A few months after the pandemic first started wreaking havoc, internet searches worldwide began showing a significant increase in the quest for weight loss information, according to Google Trends. It seems covid robbed us of not only our individual freedoms, but also our willpower. Many of us have put on weight as a result of gym closures, more time at home, fewer social interactions, and higher stress levels. In addition, several news stories at the inception of the virus focused on increased consumer demand for comfort foods such as hamburgers & fries, hot dogs, pizza, and ice cream. These foods, which are often filled with artificial ingredients, salt, sugar, fat, and excess calories, can offer a brief sense of stress relief as a result of their effects on the brain’s reward center, much like cocaine or heroine. But once that fades, we can be left with a sugar crash, extra calories to burn (or store as fat), an unhappy gut, guilt, and an overall sense of feeling worse than before we ate them.

So what can we do to feel better and drop the extra weight? Learn to work with, rather than neglect, the needs of our bodies. As you may have already discovered from past articles, the health information shared on Micro of the Macro is well outside the box, based on new or unpopular scientific studies. The star of this article, the gut’s microbiome, has become an area of extensive study over recent years, and the findings are changing the way we understand the concepts of health and disease.
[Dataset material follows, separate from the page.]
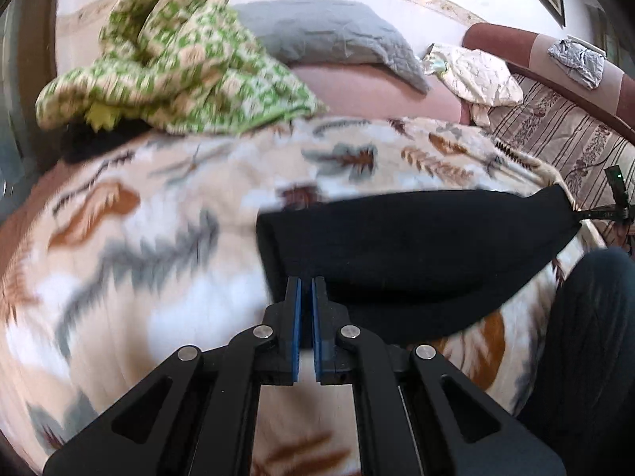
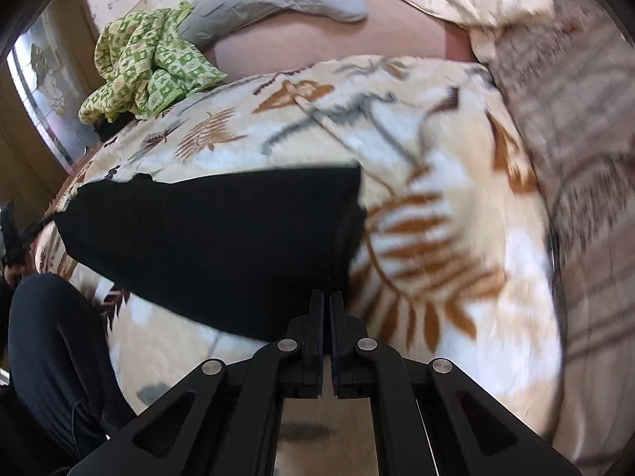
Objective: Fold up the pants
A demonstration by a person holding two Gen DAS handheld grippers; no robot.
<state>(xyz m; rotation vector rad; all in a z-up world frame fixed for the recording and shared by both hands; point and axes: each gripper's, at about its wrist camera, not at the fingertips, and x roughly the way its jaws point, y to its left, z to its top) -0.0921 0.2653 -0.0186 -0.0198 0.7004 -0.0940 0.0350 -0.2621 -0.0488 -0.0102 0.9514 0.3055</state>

The beauty of transformation

I’ve written before on the importance of this colony of bacteria in our guts (check out this article for my tips on immunity). What I didn’t mention in past posts is the fact that these microbes are often in charge of the foods we crave and those we choose to eat. Yes, you read that right, in charge. According to an article from the US National Library of Medicine/National Institutes of Health entitled Is Eating Behavior Manipulated by the Gastrointestinal Microbiota?, the gut bacteria that we “host” can manipulate not only the brain’s reward center, but also our tastebuds, cravings, and mood. Furthermore, the less diverse the bacteria colony (largely a consequence of antibiotics and nutrient-depleted foods), the more power the bacteria has to manipulate us, increasing our chances of obesity. In fact, the control our gut bacteria has over us is so exacting that the article refers to them as puppet masters! Frightening, huh?

What’s in your smoothie?

In order to regain mastery of your cravings and relationship with food, and therefore your weight, it is necessary to diversify your microbiome. Making healthy choices, such as organic fruits and vegetables, local and seasonal if possible, is a great first step. Introducing new foods to your diet results in new bacteria in your gut. Probiotic food and drinks, such as miso, sauerkraut, tempeh, kombucha, and kefir result in greater numbers of diverse healthy bacteria. Fiber-rich prebiotic foods, such as onions, garlic, leeks, asparagus, artichokes, dandelion greens and jicama support the growth of those good bacteria. And a healthy, diversified colony of microbes can help you make healthier food choices in the days, months and years ahead.

Healthy, high-carb dinner

Fiber is extremely beneficial for gut bacteria, according to Justin & Erica Sonnenburg, PhDs, researchers at Stanford’s University of Medicine. Fiber is actually a carbohydrate (something worth considering if you’re doing keto or another low-carb diet) that is indigestible. The Sonnenburgs’ research team has done long-term studies of the gut bacteria of a hunter-gatherer tribe in Tanzania, whose members, young and old, are considered models of vitality. Their studies revealed that each member of the tribe consumes between 100 and 150 grams of dietary fiber daily. Most Americans, it pains me to say, get about 15 grams per day.

The joys of jicama!

In addition to being a favorite food of your good gut bacteria, fiber also helps your body eliminate toxic chemicals, such as artificial food additives, pesticides, and environmental pollutants. These toxins, often stored in fats, interrupt the body’s normal functionings of blood sugar and cholesterol, which can lead to diabetes and obesity. (For more on this, check out Environmental Pollution and Diabetes: a Neglected Association.)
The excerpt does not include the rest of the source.